*Aim of the task*.
Set the listing down exactly; no pictures.

*Supplied data*.
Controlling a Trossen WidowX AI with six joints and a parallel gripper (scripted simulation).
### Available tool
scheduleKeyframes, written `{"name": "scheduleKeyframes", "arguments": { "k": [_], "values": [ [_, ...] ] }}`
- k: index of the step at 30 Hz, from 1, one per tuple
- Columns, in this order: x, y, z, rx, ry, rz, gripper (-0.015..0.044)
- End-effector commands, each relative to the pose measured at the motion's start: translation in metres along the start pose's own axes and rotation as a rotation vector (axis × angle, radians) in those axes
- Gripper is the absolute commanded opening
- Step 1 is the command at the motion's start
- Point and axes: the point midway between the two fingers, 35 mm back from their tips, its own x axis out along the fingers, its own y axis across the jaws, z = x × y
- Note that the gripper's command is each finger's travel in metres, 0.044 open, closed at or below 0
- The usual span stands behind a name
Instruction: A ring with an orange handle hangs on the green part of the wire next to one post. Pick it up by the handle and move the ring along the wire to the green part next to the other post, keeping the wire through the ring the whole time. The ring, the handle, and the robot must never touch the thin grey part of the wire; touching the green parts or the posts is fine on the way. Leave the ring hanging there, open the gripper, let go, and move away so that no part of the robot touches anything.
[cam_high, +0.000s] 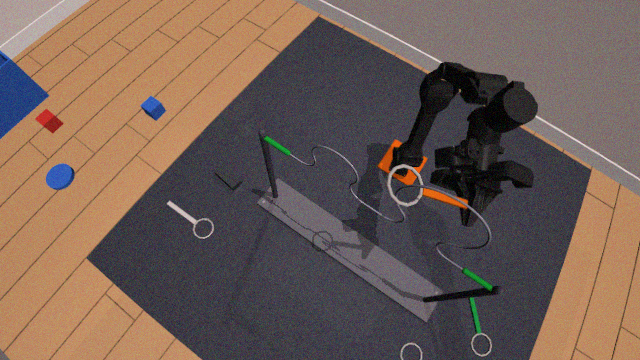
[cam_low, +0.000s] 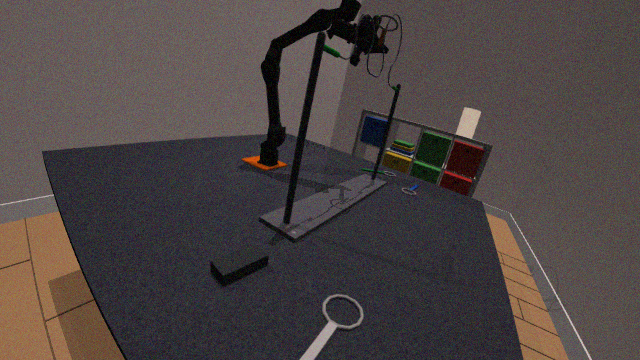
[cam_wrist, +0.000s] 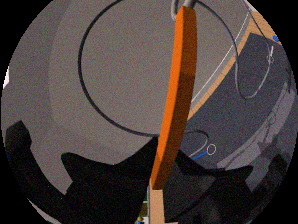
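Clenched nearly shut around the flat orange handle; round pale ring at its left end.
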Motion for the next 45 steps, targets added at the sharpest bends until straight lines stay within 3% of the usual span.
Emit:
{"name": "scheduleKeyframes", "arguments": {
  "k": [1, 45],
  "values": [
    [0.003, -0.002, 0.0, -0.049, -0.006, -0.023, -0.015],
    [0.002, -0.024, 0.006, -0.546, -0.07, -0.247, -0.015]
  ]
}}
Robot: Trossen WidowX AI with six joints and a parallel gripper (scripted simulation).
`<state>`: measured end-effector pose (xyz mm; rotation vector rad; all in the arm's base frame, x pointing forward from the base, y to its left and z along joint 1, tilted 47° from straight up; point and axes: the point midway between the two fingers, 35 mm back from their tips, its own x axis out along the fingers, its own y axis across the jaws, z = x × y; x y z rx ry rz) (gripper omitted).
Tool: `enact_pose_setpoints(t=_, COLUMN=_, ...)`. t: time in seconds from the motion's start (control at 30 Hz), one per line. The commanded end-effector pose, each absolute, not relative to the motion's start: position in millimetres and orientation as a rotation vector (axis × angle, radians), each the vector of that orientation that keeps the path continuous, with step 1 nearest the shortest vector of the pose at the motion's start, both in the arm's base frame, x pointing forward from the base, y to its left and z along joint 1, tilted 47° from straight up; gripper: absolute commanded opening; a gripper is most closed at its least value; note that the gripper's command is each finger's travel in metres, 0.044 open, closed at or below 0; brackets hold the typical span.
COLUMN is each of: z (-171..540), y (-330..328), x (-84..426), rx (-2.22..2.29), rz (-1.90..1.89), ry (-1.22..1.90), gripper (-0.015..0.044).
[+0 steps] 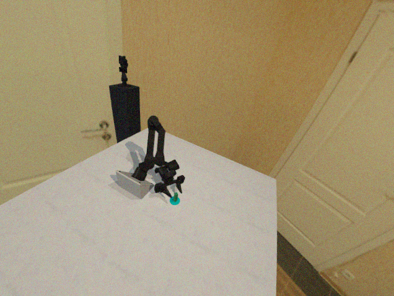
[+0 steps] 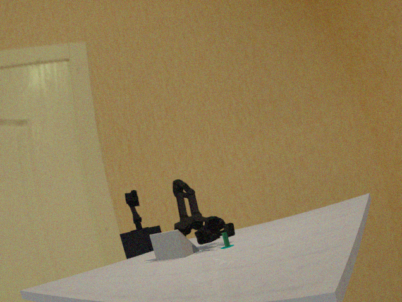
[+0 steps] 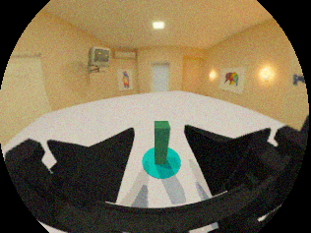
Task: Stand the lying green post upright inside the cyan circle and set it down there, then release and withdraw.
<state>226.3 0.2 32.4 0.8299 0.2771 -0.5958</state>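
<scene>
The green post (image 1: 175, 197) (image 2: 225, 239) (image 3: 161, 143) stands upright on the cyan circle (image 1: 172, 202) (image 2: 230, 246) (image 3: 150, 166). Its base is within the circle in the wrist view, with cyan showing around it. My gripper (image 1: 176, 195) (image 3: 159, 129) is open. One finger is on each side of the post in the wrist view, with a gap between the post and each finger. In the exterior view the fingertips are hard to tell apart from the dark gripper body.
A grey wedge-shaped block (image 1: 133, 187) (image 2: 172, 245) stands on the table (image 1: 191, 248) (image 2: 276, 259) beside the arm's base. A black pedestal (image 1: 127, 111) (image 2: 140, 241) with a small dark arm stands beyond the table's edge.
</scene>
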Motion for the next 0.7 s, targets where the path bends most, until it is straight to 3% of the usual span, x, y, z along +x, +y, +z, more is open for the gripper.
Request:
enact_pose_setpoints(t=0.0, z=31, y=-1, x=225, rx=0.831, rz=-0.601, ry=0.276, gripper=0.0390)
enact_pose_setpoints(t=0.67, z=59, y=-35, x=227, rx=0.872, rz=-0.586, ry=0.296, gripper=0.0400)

*Solution*.
Controlling a Trossen WidowX AI with six joints and a parallel gripper (scripted simulation).
### Available tool
scheduleKeyframes, written `{"name": "scheduleKeyframes", "arguments": { "k": [_], "values": [ [_, ...] ] }}`
- k: index of the step at 30 Hz, from 1, one per tuple
- Columns, in this order: x, y, z, rx, ry, rz, gripper (-0.015..0.044)
- End-effector commands, each relative to the pose measured at the motion's start: translation in metres along the start pose's own axes and rotation as a rotation vector (axis × angle, radians) in those axes
- Gripper is the absolute commanded opening
- Step 1 is the command at the motion's start
- Point and axes: the point midway between the two fingers, 35 mm back from their tips, its own x axis out along the fingers, its own y axis across the jaws, z = x × y
- Note that the gripper's command is each finger's travel in metres, 0.044 open, closed at or below 0
- The usual span stands behind a name
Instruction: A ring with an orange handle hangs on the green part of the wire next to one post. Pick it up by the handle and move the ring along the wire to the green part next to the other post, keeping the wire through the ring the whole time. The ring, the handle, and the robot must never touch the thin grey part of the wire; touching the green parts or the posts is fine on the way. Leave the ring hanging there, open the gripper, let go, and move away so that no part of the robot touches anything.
[cam_high, +0.000s] 
[cam_low, +0.000s] 
[cam_wrist, +0.000s] 
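Clenched nearly shut around the flat orange handle; round pale ring at its left end.
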Motion for the next 45 steps, targets added at the sharpest bends until straight lines stay within 3% of the usual span.
Emit:
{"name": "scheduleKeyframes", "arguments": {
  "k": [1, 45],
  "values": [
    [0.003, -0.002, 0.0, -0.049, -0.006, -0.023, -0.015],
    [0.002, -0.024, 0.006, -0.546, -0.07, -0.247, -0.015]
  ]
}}
Robot: Trossen WidowX AI with six joints and a parallel gripper (scripted simulation).
`<state>`: measured end-effector pose (xyz mm; rotation vector rad; all in the arm's base frame, x pointing forward from the base, y to its left and z along joint 1, tilted 47° from straight up; point and axes: the point midway between the two fingers, 35 mm back from their tips, its own x axis out along the fingers, its own y axis across the jaws, z = x × y; x y z rx ry rz) (gripper omitted).
Tool: `enact_pose_setpoints(t=_, COLUMN=_, ...)`. t: time in seconds from the motion's start (control at 30 Hz), one per line. The commanded end-effector pose, each absolute, not relative to the motion's start: position in millimetres and orientation as a rotation vector (axis × angle, radians), each the vector of that orientation that keeps the path continuous, with step 1 nearest the shortest vector of the pose at the motion's start, both in the arm's base frame, x pointing forward from the base, y to its left and z along joint 1, tilted 47° from straight up; gripper: absolute commanded opening; a gripper is most closed at its least value; note that the gripper's command is each finger's travel in metres, 0.044 open, closed at or below 0; brackets hold the typical span.
COLUMN is each of: z (-171..540), y (-330..328), x (-84..426), rx (-2.22..2.29), rz (-1.90..1.89), ry (-1.22..1.90), gripper (-0.015..0.044).
[+0 steps] 
[+0 steps] 
[+0 steps] 
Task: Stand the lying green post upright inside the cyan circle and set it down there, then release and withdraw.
<state>226.3 0.2 32.4 0.8299 0.2771 -0.5958</state>
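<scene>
The green post (image 1: 175, 197) (image 2: 225, 239) (image 3: 161, 143) stands upright on the cyan circle (image 1: 172, 202) (image 2: 230, 246) (image 3: 150, 166). Its base is within the circle in the wrist view, with cyan showing around it. My gripper (image 1: 176, 195) (image 3: 159, 129) is open. One finger is on each side of the post in the wrist view, with a gap between the post and each finger. In the exterior view the fingertips are hard to tell apart from the dark gripper body.
A grey wedge-shaped block (image 1: 133, 187) (image 2: 172, 245) stands on the table (image 1: 191, 248) (image 2: 276, 259) beside the arm's base. A black pedestal (image 1: 127, 111) (image 2: 140, 241) with a small dark arm stands beyond the table's edge.
</scene>
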Motion for the next 0.7 s, targets where the path bends most, until it is straight to 3% of the usual span, x, y, z along +x, +y, +z, more is open for the gripper.
Request:
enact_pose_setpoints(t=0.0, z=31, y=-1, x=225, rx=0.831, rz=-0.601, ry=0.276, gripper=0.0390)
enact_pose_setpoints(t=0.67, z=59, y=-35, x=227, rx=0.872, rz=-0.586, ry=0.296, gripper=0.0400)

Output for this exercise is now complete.